Volume 3: Turbo Expo 2005, Parts A and B ◽

10.1115/gt2005-68180 ◽

2005 ◽

Cited By ~ 4

Author(s):

F. E. Ames ◽

L. A. Dvorak

Keyword(s):

Heat Transfer ◽

Fluid Dynamics ◽

Boundary Layers ◽

Fluid Dynamic ◽

Turbulent Transport ◽

Turbulence Models ◽

Reynolds Numbers ◽

Velocity Profiles ◽

Pin Fin ◽

Pin Fin Arrays

The objective of this research has been to experimentally investigate the fluid dynamics of pin fin arrays in order to clarify the physics of heat transfer enhancement and uncover problems in conventional turbulence models. The fluid dynamics of a staggered pin fin array have been studied using hot wire anemometry with both single and x-wire probes at array Reynolds numbers of 3000; 10,000; and 30,000. Velocity distributions off the endwall and pin surface have been acquired and analyzed to investigate turbulent transport in pin fin arrays. Well resolved 3-D calculations have been performed using a commercial code with conventional two-equation turbulence models. Predictive comparisons have been made with fluid dynamic data. In early rows where turbulence is low, the strength of shedding increases dramatically with increasing in Reynolds numbers. The laminar velocity profiles off the surface of pins show evidence of unsteady separation in early rows. In row three and beyond laminar boundary layers off pins are quite similar. Velocity profiles off endwalls are strongly affected by the proximity of pins and turbulent transport.
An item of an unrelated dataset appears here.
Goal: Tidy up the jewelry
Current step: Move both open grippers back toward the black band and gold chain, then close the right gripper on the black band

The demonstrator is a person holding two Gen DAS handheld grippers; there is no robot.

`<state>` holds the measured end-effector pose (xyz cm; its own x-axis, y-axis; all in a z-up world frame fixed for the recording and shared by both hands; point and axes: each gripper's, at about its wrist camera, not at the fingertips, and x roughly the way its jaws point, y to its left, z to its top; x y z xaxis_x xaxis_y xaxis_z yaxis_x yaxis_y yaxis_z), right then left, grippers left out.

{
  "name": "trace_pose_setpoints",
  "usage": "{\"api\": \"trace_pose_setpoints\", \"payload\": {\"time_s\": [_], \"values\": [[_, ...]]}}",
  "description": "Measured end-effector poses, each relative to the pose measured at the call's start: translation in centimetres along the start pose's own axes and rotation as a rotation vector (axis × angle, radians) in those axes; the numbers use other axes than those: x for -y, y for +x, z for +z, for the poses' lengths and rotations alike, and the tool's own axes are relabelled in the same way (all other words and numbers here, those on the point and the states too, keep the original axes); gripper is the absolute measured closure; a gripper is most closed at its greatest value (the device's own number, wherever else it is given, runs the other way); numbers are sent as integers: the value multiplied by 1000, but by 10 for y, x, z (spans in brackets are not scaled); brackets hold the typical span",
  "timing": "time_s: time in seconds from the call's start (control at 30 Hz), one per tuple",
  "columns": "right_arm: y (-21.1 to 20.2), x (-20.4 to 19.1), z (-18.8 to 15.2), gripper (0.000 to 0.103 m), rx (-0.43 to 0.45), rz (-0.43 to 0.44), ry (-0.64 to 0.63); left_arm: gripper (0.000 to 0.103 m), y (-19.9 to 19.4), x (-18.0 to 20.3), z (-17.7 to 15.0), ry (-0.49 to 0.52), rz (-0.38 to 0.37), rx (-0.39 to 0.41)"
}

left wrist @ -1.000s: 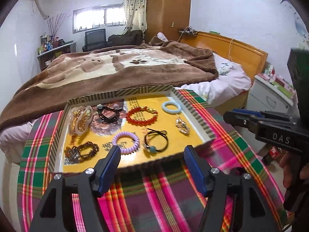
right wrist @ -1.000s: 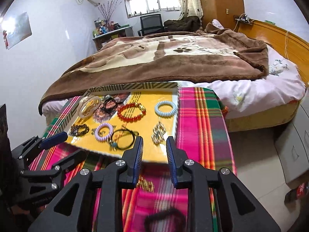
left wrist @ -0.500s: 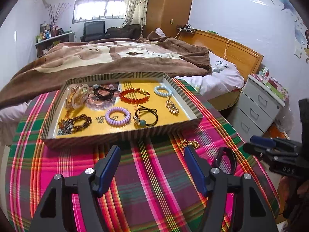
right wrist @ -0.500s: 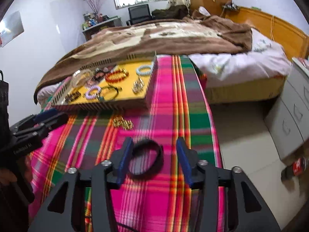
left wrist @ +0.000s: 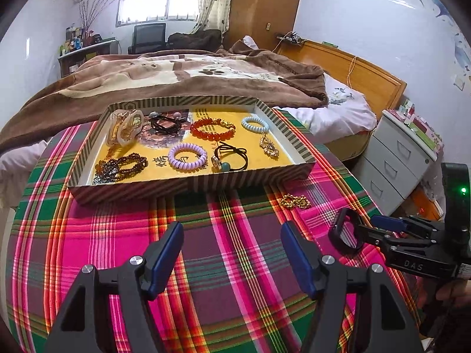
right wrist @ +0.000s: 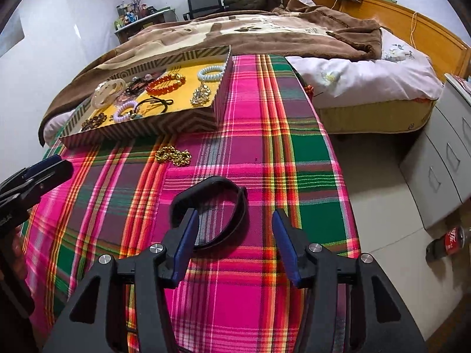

At the low Reynolds numbers, the turbulent transport and acceleration keep boundary layers thin. Endwall boundary layers at higher Reynolds numbers exhibit very high levels of skin friction enhancement. Well resolved 3-D steady calculations were made with several two-equation turbulence models and compared with experimental fluid mechanic and heat transfer data. The quality of the predictive comparison was substantially affected by the turbulence model and near wall methodology.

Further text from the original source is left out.